Ayrshire Cow

Category: Farm

Ayrshire cows are a large breed used primarily as dairy cows. Hailing from the Highlands of Scotland, the Ayrshire is an adaptable breed that can exist in a range of harsh environmental conditions.

Ayrshire Cow

Ayrshire Cow

Scientific & Common Names

Kingdom - Animalia

Phylum - Chordata

Class - Mammalia

Order - Artiodactyla

Family - Bovidae

Subfamily - Bovinae

Genus - Bos

Species - B. taurus

Common Name - Ayrshire Cow

Characteristics

Ayrshires are typically red and white, though the shade of red can range from light to dark. They can weigh over 1300 lbs. The pattern of coloration and ratio of white to red can vary greatly. Ayrshires are known for their efficiency in milk production and their strong foraging abilities.

Breeding

These cows have few breeding complications, and the young are quite easy to raise. This contributes to their desirability as a dairy cow, along with their longevity and good health.

Behavior

This cow exhibits strong character and can be difficult at times. They can be stubborn and hard to train.

History

Although the Ayrshire cow is now native to Ayr County in Scotland, and that's where its name derives, many experts now believe they may have originated in Holland.
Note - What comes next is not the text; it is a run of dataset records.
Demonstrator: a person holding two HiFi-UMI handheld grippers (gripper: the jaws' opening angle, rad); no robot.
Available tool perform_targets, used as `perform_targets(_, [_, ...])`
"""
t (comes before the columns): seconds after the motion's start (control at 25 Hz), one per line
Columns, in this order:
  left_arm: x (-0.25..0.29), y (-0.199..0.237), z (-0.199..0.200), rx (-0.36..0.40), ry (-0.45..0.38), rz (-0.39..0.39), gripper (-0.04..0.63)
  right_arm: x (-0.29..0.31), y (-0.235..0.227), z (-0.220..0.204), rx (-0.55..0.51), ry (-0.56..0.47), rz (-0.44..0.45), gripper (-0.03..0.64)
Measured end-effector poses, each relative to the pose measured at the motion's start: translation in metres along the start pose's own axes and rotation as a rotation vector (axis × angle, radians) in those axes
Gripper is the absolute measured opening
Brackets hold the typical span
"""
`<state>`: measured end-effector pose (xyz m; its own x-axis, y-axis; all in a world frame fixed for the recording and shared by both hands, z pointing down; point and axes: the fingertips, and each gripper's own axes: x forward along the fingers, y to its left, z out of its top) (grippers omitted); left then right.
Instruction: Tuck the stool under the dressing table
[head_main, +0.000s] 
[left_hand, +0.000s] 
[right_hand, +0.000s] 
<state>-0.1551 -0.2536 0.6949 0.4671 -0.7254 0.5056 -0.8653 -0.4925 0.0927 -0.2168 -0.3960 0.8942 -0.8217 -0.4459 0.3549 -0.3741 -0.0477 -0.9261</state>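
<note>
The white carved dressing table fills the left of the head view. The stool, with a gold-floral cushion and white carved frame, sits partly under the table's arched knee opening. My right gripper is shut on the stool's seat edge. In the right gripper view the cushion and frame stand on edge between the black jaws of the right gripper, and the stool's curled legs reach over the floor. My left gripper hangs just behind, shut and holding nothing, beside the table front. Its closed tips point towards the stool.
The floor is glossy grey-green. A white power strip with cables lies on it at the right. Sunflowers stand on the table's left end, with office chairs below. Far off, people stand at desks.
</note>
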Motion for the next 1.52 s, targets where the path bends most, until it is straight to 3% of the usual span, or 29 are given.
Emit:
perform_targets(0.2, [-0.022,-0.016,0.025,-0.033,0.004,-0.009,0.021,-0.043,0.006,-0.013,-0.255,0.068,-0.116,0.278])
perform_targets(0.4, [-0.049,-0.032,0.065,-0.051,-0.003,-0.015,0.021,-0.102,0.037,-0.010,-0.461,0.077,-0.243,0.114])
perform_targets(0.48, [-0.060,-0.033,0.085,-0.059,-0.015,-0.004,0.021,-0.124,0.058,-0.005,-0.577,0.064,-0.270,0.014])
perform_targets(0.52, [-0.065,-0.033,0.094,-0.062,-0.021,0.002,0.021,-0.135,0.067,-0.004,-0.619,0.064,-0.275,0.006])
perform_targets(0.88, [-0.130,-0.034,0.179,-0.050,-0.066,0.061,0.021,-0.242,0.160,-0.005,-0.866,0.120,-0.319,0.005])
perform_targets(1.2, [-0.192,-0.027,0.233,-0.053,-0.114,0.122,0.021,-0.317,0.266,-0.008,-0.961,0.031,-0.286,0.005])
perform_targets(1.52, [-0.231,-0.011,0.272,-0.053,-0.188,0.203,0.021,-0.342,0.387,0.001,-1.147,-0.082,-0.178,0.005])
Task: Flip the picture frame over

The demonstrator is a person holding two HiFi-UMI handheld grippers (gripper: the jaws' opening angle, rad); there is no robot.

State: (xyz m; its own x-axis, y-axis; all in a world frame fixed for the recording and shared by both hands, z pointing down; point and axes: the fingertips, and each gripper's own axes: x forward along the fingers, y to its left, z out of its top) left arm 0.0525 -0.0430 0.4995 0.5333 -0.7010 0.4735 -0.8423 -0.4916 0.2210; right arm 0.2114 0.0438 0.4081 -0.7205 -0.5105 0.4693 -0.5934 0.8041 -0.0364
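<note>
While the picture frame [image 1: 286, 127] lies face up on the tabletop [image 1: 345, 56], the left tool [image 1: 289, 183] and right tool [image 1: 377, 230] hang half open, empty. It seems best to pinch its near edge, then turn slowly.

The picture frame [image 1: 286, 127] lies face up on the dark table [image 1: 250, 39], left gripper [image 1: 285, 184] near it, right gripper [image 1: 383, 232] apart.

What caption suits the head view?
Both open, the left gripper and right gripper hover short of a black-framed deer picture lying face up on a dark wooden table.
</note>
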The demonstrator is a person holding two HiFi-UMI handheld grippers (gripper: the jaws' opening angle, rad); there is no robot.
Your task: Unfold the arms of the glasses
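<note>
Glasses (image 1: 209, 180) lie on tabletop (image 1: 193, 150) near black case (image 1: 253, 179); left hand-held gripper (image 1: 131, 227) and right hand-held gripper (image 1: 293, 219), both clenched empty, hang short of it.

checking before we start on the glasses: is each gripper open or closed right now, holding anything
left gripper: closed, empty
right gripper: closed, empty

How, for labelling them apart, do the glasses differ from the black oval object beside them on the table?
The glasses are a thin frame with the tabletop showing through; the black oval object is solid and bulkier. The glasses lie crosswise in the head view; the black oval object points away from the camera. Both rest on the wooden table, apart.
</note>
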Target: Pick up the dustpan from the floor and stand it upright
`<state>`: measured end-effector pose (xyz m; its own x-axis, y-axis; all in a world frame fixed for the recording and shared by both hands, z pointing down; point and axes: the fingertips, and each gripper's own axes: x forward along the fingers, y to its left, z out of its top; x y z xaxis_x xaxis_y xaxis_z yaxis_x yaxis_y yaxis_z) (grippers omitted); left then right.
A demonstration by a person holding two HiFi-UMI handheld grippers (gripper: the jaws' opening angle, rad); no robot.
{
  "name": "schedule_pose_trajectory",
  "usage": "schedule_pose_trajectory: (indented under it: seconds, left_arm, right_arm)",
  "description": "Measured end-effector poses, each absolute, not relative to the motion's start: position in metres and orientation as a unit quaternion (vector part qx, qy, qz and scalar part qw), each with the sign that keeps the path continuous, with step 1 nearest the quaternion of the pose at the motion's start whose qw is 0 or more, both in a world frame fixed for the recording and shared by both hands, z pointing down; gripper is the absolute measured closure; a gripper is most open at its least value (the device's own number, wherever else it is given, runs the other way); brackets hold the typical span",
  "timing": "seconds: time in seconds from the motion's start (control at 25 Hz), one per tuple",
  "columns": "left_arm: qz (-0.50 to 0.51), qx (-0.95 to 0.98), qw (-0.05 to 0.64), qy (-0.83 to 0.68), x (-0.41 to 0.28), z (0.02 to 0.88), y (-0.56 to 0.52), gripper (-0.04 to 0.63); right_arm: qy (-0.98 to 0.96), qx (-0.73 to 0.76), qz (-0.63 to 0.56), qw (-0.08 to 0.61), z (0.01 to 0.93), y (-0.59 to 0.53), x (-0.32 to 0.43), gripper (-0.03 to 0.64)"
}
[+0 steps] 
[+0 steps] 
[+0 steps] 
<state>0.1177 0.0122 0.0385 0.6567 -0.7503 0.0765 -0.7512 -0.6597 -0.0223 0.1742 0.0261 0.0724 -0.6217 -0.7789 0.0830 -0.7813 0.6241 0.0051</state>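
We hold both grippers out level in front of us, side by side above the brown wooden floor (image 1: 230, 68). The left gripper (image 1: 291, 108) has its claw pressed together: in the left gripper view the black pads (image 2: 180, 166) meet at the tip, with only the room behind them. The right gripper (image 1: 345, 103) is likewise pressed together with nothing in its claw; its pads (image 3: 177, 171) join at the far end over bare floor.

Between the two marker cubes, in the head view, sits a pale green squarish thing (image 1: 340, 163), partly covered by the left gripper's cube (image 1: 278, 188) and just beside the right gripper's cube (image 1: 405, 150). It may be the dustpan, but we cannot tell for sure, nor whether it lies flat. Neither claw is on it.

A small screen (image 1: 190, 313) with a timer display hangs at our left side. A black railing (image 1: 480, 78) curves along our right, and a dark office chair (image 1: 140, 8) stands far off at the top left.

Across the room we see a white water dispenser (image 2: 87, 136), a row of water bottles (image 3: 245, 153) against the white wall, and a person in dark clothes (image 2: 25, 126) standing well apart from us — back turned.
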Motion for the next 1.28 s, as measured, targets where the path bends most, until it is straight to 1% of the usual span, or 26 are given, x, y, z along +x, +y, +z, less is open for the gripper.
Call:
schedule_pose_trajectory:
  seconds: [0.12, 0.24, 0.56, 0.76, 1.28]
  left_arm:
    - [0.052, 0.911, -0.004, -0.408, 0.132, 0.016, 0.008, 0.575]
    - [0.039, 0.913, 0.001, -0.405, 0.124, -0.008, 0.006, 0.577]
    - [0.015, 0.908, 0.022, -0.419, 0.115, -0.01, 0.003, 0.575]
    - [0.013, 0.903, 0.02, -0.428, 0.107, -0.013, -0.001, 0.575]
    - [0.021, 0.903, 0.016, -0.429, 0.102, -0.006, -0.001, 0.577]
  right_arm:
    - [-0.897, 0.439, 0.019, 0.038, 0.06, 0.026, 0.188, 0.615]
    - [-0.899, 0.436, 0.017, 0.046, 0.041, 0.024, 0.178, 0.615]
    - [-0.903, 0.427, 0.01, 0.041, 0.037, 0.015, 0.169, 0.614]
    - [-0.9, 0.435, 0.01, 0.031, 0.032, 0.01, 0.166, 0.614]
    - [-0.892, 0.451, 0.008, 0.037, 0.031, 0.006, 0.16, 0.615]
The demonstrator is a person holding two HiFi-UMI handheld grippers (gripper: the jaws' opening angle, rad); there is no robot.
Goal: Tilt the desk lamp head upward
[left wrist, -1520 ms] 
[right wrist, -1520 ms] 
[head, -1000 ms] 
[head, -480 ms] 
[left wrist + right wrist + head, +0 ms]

Though Ayrshires can be unruly, many farmers prefer them thanks to their longevity, hardiness, and low difficulty calf rearing. While they are most prevalent in the United Kingdom, Ayrshires can be seen all over the world, including Pennsylvania, Connecticut, and other states found in the American northeast.

Present Status

There are over 60,000 Ayrshires in the United Kingdom. However, the breed has declined in the United States. It is classed as "recovering", but it still requires observation to ensure that it endures in North America.